> _YOUR ASSIGNMENT_
The listing below should be written out word for word, with its pictures removed.

_____

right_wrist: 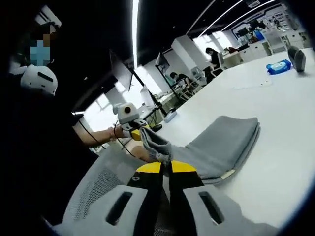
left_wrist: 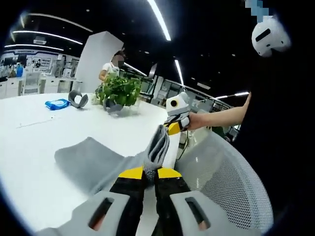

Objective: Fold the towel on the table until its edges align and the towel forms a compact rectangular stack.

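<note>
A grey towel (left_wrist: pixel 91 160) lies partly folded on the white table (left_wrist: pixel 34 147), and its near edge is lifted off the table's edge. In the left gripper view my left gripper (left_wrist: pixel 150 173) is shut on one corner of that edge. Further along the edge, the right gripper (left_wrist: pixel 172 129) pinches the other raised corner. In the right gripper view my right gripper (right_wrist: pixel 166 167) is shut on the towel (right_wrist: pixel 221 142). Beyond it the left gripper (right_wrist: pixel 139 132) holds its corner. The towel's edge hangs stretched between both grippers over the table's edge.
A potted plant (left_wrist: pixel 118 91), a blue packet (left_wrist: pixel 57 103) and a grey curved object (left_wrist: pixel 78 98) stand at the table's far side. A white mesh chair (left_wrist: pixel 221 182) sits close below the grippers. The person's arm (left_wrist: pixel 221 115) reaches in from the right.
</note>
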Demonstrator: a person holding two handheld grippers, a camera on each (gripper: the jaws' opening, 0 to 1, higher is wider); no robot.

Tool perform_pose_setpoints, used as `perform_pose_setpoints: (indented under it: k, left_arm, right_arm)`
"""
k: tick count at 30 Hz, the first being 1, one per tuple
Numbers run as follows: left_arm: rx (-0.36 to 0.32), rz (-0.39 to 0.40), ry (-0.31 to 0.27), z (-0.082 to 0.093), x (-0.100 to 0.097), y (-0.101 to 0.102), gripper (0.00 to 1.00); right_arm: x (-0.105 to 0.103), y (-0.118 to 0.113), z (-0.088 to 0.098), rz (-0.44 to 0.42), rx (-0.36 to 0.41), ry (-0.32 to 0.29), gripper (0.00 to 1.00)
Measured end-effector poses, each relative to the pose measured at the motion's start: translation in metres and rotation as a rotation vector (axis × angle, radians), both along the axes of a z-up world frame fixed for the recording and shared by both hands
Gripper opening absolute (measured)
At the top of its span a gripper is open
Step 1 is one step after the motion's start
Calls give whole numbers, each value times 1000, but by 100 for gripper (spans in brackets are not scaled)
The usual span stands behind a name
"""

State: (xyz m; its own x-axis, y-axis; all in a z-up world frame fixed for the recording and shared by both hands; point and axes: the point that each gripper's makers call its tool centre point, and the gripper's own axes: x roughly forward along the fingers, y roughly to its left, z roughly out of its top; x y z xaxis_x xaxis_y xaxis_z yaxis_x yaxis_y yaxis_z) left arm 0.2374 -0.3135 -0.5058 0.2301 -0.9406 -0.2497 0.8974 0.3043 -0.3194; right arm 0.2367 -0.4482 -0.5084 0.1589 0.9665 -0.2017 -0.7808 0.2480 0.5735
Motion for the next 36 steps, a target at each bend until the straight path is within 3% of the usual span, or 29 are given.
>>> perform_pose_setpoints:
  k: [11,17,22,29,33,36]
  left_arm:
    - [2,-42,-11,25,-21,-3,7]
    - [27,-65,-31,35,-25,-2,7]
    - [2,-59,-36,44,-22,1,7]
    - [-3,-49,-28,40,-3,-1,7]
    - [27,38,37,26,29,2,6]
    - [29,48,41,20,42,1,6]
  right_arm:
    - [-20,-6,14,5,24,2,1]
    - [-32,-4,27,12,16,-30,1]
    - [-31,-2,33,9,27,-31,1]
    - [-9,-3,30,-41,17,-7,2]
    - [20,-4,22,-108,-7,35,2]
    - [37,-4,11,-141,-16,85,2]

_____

> _WRITTEN ANSWER_
right_wrist: 
left_wrist: 

Objective: Fold the towel on the table until its edges align and the towel forms a compact rectangular stack.

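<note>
A grey towel (left_wrist: pixel 91 160) lies partly folded on the white table (left_wrist: pixel 34 147), and its near edge is lifted off the table's edge. In the left gripper view my left gripper (left_wrist: pixel 150 173) is shut on one corner of that edge. Further along the edge, the right gripper (left_wrist: pixel 172 129) pinches the other raised corner. In the right gripper view my right gripper (right_wrist: pixel 166 167) is shut on the towel (right_wrist: pixel 221 142). Beyond it the left gripper (right_wrist: pixel 139 132) holds its corner. The towel's edge hangs stretched between both grippers over the table's edge.
A potted plant (left_wrist: pixel 118 91), a blue packet (left_wrist: pixel 57 103) and a grey curved object (left_wrist: pixel 78 98) stand at the table's far side. A white mesh chair (left_wrist: pixel 221 182) sits close below the grippers. The person's arm (left_wrist: pixel 221 115) reaches in from the right.
</note>
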Demonstrator: a person holding two handheld grippers, a camera on each (gripper: the jaws' opening, 0 to 1, higher is wider); no robot.

Tool perform_pose_setpoints, used as `perform_pose_setpoints: (indented under it: k, left_arm, right_arm)`
"""
k: tick count at 30 Hz, the first being 1, one per tuple
Numbers run as follows: left_arm: rx (-0.36 to 0.32), rz (-0.39 to 0.40), ry (-0.31 to 0.27), z (-0.082 to 0.093), x (-0.100 to 0.097), y (-0.101 to 0.102), gripper (0.00 to 1.00); right_arm: x (-0.105 to 0.103), y (-0.118 to 0.113), z (-0.088 to 0.098), rz (-0.44 to 0.42), rx (-0.36 to 0.41), ry (-0.32 to 0.29), gripper (0.00 to 1.00)
Measured end-effector poses, each relative to the pose measured at the motion's start: translation in metres and rotation as a rotation vector (axis × angle, radians), both along the axes of a z-up world frame fixed for the recording and shared by both hands
Gripper opening absolute (measured)
At the top of its span a gripper is open
Step 1 is one step after the motion's start
Calls give whole numbers, each value times 1000, but by 100 for gripper (spans in brackets are not scaled)
The usual span stands behind a name
"""

State: (xyz m; its own x-axis, y-axis; all in a z-up world frame fixed for the recording and shared by both hands; point and axes: the point that each gripper's makers call its tool centre point, and the gripper's own axes: x roughly forward along the fingers, y roughly to its left, z roughly out of its top; x y z xaxis_x xaxis_y xaxis_z yaxis_x yaxis_y yaxis_z) left arm 0.2374 -0.3135 -0.5058 0.2301 -0.9406 -0.2497 0.8974 0.3043 -0.3194; right arm 0.2367 -0.4482 -0.5084 0.1589 0.9665 -0.2017 -0.7808 0.2480 0.5735
Motion for the next 36 steps, a target at each bend until the straight path is within 3% of the usual span, or 29 are given.
>>> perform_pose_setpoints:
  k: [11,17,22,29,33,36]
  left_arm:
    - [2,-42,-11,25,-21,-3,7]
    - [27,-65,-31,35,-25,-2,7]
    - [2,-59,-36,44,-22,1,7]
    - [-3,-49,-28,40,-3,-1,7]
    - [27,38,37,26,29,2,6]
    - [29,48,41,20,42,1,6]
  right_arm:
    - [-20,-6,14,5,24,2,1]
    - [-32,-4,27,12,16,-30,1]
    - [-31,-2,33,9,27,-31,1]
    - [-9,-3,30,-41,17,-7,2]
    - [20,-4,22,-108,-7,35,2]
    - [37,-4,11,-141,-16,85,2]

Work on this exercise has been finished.